Extract every line below that contains the word "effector".

____

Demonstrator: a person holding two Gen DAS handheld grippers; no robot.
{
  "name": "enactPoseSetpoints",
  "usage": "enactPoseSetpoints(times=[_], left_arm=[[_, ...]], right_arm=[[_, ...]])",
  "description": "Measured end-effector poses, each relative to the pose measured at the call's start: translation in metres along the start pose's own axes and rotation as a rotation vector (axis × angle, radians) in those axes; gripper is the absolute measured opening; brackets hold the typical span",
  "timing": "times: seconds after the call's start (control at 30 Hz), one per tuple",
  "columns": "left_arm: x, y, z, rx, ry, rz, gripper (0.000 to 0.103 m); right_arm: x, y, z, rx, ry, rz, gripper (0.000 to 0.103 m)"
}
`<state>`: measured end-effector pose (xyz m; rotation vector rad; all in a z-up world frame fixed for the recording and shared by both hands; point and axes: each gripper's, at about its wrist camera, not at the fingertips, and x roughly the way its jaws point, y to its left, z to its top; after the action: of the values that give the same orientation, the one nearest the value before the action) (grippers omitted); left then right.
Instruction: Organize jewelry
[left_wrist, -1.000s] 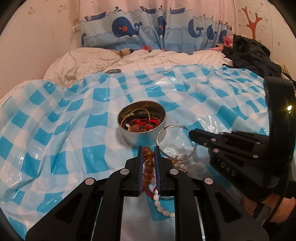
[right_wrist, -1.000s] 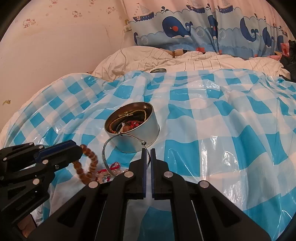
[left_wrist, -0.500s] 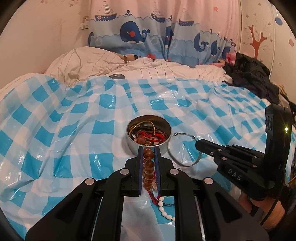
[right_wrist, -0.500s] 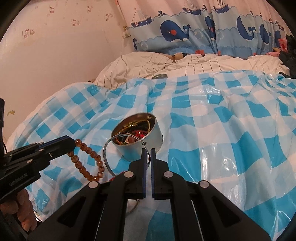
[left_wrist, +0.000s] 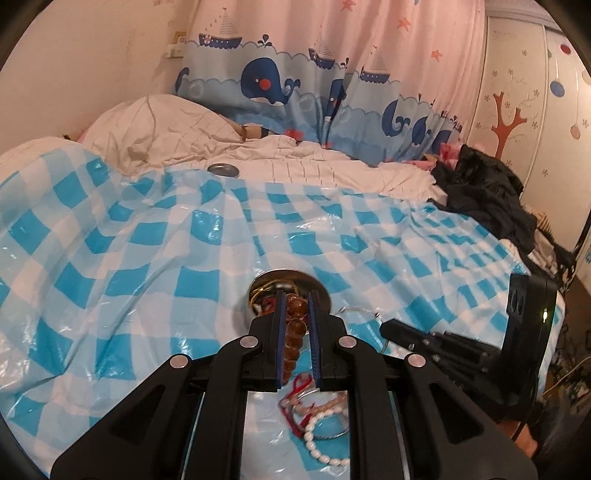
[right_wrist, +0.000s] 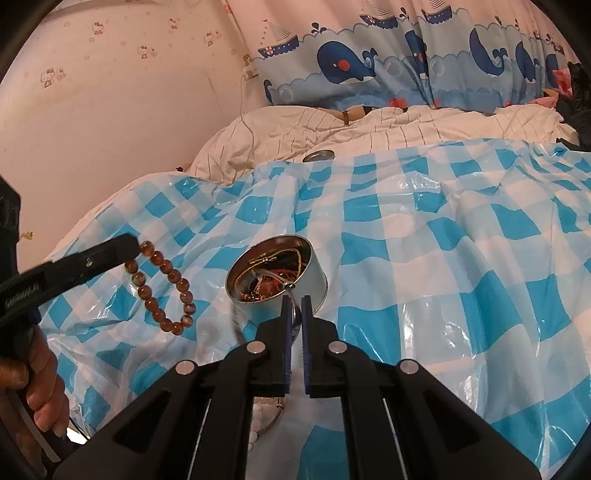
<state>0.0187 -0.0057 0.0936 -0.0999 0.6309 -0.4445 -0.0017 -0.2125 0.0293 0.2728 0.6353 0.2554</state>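
A glossy sheet (right_wrist: 424, 229) checked in bright blue and white is covering the bed. An amber-brown bead bracelet (right_wrist: 162, 288) is hanging against it. The silver tin (right_wrist: 291, 284) is showing gold and red strands inside. White pearls (left_wrist: 321, 443) and a red cord (left_wrist: 295, 402) are lying at the near edge. The curtain (left_wrist: 314, 85) is showing navy whales and sailboats on pale blue beneath pink. Both black grippers are wearing dark blue pads (left_wrist: 280, 332).

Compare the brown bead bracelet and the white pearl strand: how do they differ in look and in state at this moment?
The brown bead bracelet has large amber-brown round beads; the white pearl strand has small white oval ones. The bracelet hangs in the air as a closed loop, clamped in the left tongs; the strand lies loose on the checked plastic cover, gripped by nothing. Both are strung beads, and neither is in the tin yet.
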Motion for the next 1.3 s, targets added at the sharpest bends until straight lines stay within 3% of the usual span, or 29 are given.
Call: enactPoseSetpoints(times=[0.2,0.37,0.43,0.47,0.5,0.67,0.8,0.87,0.93,1.07,1.1,1.3], left_arm=[[0.020,-0.001,0.020,-0.035,-0.003,-0.075,0.010],[0.049,0.002,0.040,-0.067,0.003,-0.127,0.010],[0.070,0.005,0.043,-0.070,0.027,-0.118,0.010],[0.081,0.008,0.042,-0.072,0.046,-0.102,0.010],[0.092,0.010,0.040,-0.076,0.075,-0.088,0.010],[0.133,0.029,0.021,-0.105,0.236,0.011,0.012],[0.126,0.033,0.018,-0.100,0.239,0.029,0.024],[0.113,0.034,0.018,-0.102,0.217,0.028,0.031],[0.102,0.038,0.017,-0.113,0.205,0.029,0.035],[0.075,0.044,0.012,-0.141,0.183,0.033,0.041],[0.071,0.045,0.011,-0.144,0.177,0.029,0.042],[0.041,0.058,-0.005,-0.200,0.151,0.033,0.046]], right_arm=[[0.002,-0.007,0.002,0.027,0.008,-0.016,0.006],[0.010,-0.019,0.001,0.057,0.070,-0.044,0.007],[0.013,-0.023,0.000,0.066,0.092,-0.051,0.019],[0.012,-0.024,0.000,0.072,0.089,-0.052,0.032],[0.012,-0.023,-0.001,0.068,0.091,-0.057,0.039],[0.011,-0.020,-0.002,0.017,0.097,-0.136,0.047],[0.019,-0.021,-0.007,-0.020,0.158,-0.189,0.059],[0.029,-0.022,-0.012,-0.033,0.213,-0.195,0.060],[0.041,-0.022,-0.020,-0.056,0.285,-0.206,0.060],[0.042,-0.022,-0.023,-0.076,0.304,-0.208,0.017],[0.040,-0.022,-0.023,-0.069,0.301,-0.200,0.012],[0.024,-0.016,-0.014,-0.074,0.221,-0.158,0.004]])
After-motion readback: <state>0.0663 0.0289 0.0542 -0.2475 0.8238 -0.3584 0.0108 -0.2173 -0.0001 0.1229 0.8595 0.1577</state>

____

> **Task output**
  "description": "Measured end-effector poses, each relative to the pose measured at the call's start: translation in metres along the start pose's own axes and rotation as a rotation vector (axis × angle, radians) in those axes; gripper is the absolute measured opening; brackets hold the typical span",
`<state>`: measured end-effector pose (xyz m; rotation vector rad; all in a z-up world frame fixed for the recording and shared by both hands; point and axes: each gripper's, at about its wrist camera, not at the fingertips, and x roughly the way its jaws point, y to its left, z to its top; after the action: of the values that give the same orientation, the one nearest the value before the action) (grippers omitted); left then right.

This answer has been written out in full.